Top Ten Long-Distance Hiking and Biking Trails - Page 2
|Hiking the Continental Divide Trail in Colorado (Aurora Open/Peter McBride)|
5. Confederation Trail
The Canadian Pacific railroad that once connected Prince Edward Island's small villages last roared through the interior in 1989, leaving in its wake hundreds of kilometers of track. By 2000, the tracks were pulled and the line replaced with a surface of finely crushed gravel, creating a biking and walking thoroughfare called the Confederation Trail. Crossing the entire island, the trail starts in Tignish in the west and rolls 279 kilometers to the eastern terminus in Elmira. One of the most scenic stretches starts in Mt. Stewart in King's County along the sinuous Hillsborough River. You'll soon reach St. Peter's Bay, a large inlet dotted with mussel farms and lobster traps. After crossing a bridge that rewards you with glimpses of the island's fabled red cliffs, you'll arrive at the undulating Greenwich Dunes.
4. Desert Trail
Since 1997, when Steve Tabor was approached by a small organization in Oregon called the Desert Trail Association to help design a route through the Western desert, the man has been relentless. The inveterate tramper has spent every weekend away from his accounting job in the Bay Area hiking through this land of pinons, junipers, and joshua trees. The result is a 1540-mile route approved by the Bureau of Land Management that starts at the Mexican border, snaking like a rattler through some of the least visited but best known desert hot spots in the country—the Mojave, Death Valley, Nevada's Great Basin—before ending in eastern Oregon. The goal of the organization is to bring to the desert the same recognition the Appalachian Trail once brought to the mountains, one of respect and awe. To sample part of the route, grab one of the eight guides published by the DTA.
Great Allegheny Passage
C&O Canal Towpath
Take the pride of Pennsylvania, the Great Allegheny Passage, and combine it with the C&O Canal, which runs along the north shores of the Potomac River in Maryland, and you get a 320-mile bike path that connects Washington, DC, to Pittsburgh. They're still completing the last bit of trail between Duquesne and Pittsburgh, but in the interim you can ride traffic-free along the Potomac, Youghiogheny, and Casselman Rivers, stopping to camp in state parks or the numerous B&Bs that line the route. The Allegheny Trail Alliance posts updates on the trail, along with a detailed trailbook. For updated C&O info, check out BikeCandO.com.
2. Pacific Crest Trail
If an avid backpacker could create his or her own dream trail through the Western United States, they would arrive at the Pacific Crest Trail. The 2,650-mile romp weaves through glorious national park scenery, including Yosemite, Crater Lake, Mount Rainier, and North Cascades. You want diversity of terrain? How about trekking amidst six of the seven ecozones in America, from the desert to the tip of a 14,000-foot peak? Only a handful can endure the entire end-to-end route. For a good introduction, try the last 40 miles of the trail from Hart's Pass to Canada in Washington's Pasayten Wilderness. You'll find far more grizzlies, wolves, and lynx than humans and you'll be rewarded with glorious views of Mount Baker.
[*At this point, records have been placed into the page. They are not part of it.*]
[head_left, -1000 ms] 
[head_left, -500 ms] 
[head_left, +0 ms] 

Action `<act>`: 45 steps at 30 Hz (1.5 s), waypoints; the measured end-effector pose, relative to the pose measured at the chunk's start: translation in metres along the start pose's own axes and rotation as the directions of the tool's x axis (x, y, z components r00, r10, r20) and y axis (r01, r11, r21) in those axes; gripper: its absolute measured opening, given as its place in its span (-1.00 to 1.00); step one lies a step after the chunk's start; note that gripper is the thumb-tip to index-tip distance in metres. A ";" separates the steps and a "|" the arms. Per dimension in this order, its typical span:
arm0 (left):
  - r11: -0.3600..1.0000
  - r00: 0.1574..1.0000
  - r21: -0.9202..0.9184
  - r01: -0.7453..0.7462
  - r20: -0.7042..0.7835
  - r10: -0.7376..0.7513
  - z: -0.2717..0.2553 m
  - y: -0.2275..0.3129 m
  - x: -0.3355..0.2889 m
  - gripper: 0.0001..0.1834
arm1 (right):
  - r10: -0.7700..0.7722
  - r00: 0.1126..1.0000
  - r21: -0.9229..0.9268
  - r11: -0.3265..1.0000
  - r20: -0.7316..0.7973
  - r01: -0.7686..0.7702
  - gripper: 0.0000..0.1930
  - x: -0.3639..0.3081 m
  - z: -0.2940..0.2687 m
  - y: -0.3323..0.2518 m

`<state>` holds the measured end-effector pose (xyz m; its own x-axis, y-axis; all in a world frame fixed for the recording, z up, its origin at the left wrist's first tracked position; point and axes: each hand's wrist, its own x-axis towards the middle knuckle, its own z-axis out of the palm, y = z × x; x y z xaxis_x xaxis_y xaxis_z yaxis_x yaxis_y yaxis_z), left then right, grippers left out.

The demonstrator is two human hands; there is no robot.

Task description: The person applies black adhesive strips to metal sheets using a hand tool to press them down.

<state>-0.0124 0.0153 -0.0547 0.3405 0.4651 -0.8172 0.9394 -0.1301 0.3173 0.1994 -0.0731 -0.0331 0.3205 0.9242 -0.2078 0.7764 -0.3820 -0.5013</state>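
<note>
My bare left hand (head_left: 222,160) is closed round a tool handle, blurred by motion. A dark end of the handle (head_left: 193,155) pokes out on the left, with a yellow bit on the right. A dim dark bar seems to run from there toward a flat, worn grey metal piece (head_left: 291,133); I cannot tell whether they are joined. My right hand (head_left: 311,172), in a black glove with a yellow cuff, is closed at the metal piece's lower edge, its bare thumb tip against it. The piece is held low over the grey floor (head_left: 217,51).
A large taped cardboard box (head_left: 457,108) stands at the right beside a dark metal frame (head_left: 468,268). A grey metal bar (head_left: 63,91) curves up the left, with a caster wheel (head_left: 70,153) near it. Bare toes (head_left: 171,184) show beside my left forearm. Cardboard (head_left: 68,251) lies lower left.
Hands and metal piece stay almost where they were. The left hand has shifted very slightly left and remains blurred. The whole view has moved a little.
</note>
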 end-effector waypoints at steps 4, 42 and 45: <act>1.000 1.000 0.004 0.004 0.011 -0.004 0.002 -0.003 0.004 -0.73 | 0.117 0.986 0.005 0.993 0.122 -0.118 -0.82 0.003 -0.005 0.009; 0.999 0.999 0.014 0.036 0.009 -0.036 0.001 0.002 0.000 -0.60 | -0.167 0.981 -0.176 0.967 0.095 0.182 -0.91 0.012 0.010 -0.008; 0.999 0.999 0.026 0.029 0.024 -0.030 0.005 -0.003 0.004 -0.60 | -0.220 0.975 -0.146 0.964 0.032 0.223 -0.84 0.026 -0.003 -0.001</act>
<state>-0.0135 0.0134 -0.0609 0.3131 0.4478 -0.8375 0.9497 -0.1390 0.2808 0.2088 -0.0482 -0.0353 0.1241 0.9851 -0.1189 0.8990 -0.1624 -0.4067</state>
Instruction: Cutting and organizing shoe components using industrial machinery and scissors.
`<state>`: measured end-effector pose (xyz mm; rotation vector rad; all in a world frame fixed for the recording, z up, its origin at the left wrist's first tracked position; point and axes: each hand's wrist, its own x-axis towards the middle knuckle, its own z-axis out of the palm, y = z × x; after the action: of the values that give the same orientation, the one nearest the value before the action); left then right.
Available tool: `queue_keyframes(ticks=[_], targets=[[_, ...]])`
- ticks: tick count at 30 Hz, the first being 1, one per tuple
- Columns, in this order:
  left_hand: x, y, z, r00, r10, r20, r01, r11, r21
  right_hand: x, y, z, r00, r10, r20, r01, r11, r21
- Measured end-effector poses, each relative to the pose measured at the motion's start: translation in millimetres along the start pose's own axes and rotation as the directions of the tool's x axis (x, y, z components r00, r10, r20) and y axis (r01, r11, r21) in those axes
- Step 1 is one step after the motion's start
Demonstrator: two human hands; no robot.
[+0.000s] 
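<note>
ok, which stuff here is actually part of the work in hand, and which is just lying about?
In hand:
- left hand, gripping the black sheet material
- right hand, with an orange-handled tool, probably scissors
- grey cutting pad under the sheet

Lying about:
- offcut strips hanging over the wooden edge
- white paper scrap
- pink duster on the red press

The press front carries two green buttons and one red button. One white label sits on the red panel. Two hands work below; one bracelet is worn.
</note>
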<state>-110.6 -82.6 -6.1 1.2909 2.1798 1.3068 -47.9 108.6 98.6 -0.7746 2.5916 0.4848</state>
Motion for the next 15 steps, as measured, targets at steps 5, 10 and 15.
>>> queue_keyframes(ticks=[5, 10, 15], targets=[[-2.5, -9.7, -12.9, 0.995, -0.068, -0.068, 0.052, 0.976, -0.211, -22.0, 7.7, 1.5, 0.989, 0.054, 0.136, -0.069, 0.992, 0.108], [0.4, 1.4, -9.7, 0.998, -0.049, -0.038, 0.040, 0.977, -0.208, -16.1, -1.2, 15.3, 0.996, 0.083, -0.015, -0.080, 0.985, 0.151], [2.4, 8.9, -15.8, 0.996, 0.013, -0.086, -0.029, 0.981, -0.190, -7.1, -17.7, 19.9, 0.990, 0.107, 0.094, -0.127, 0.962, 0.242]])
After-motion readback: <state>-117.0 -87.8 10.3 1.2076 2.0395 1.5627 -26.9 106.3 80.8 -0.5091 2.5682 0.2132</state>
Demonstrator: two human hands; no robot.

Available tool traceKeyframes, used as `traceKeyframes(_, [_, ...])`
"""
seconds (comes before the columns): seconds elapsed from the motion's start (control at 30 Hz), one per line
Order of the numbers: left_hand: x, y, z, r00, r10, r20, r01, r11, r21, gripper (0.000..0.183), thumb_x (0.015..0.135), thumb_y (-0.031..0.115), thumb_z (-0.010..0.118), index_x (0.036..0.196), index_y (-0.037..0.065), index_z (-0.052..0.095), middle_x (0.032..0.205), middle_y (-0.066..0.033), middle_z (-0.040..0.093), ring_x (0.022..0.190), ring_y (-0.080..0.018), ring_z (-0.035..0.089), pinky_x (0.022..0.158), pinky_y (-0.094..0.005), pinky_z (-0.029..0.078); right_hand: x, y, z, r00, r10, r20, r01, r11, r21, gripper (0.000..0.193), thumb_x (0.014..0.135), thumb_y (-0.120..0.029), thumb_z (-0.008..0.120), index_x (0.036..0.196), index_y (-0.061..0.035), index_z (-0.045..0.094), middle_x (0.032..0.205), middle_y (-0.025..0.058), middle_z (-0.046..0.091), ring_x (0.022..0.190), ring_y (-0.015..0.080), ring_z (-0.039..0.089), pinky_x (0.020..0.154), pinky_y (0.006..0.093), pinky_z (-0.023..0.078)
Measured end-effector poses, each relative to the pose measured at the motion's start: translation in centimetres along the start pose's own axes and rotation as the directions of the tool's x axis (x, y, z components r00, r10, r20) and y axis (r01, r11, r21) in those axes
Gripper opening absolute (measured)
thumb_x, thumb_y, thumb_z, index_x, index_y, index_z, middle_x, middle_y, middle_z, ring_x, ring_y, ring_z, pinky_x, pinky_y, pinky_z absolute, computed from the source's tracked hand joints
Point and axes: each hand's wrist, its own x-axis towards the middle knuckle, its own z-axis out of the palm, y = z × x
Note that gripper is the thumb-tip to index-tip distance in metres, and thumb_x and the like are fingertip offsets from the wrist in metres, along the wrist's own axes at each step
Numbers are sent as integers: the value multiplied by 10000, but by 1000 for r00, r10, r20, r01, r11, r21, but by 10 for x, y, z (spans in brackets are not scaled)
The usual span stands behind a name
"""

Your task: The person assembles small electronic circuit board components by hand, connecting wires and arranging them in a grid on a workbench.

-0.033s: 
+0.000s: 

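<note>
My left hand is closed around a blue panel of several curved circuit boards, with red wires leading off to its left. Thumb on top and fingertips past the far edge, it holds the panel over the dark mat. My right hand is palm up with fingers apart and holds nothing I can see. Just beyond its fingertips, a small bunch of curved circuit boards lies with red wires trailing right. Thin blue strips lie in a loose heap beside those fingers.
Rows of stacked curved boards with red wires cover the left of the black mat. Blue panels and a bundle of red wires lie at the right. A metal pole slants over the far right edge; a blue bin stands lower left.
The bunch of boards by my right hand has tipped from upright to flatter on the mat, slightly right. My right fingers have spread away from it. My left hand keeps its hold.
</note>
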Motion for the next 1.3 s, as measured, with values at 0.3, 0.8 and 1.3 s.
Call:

1. Continental Divide Trail
In the mid-60s, the same Benton MacKaye who founded the Appalachian Trail urged Congress to create a long-distance route straight through the Rockies. The result is the Continental Divide Trail, a 3100-mile journey that hits all the highlights like Rocky Mountain, Yellowstone, and Glacier National Parks. Unlike the AT, however, whose white blazes are clearly marked, some of the Continental Divide Trail is still not in place. So if you're planning to go from Mexico to Canada, you better have a good map and compass to get you back on the route. If you want a sublime taste, it's hard to top the Bob Marshall Wilderness in Montana, a remote outpost that easily seduces with its wide-open vistas and sparkling night sky.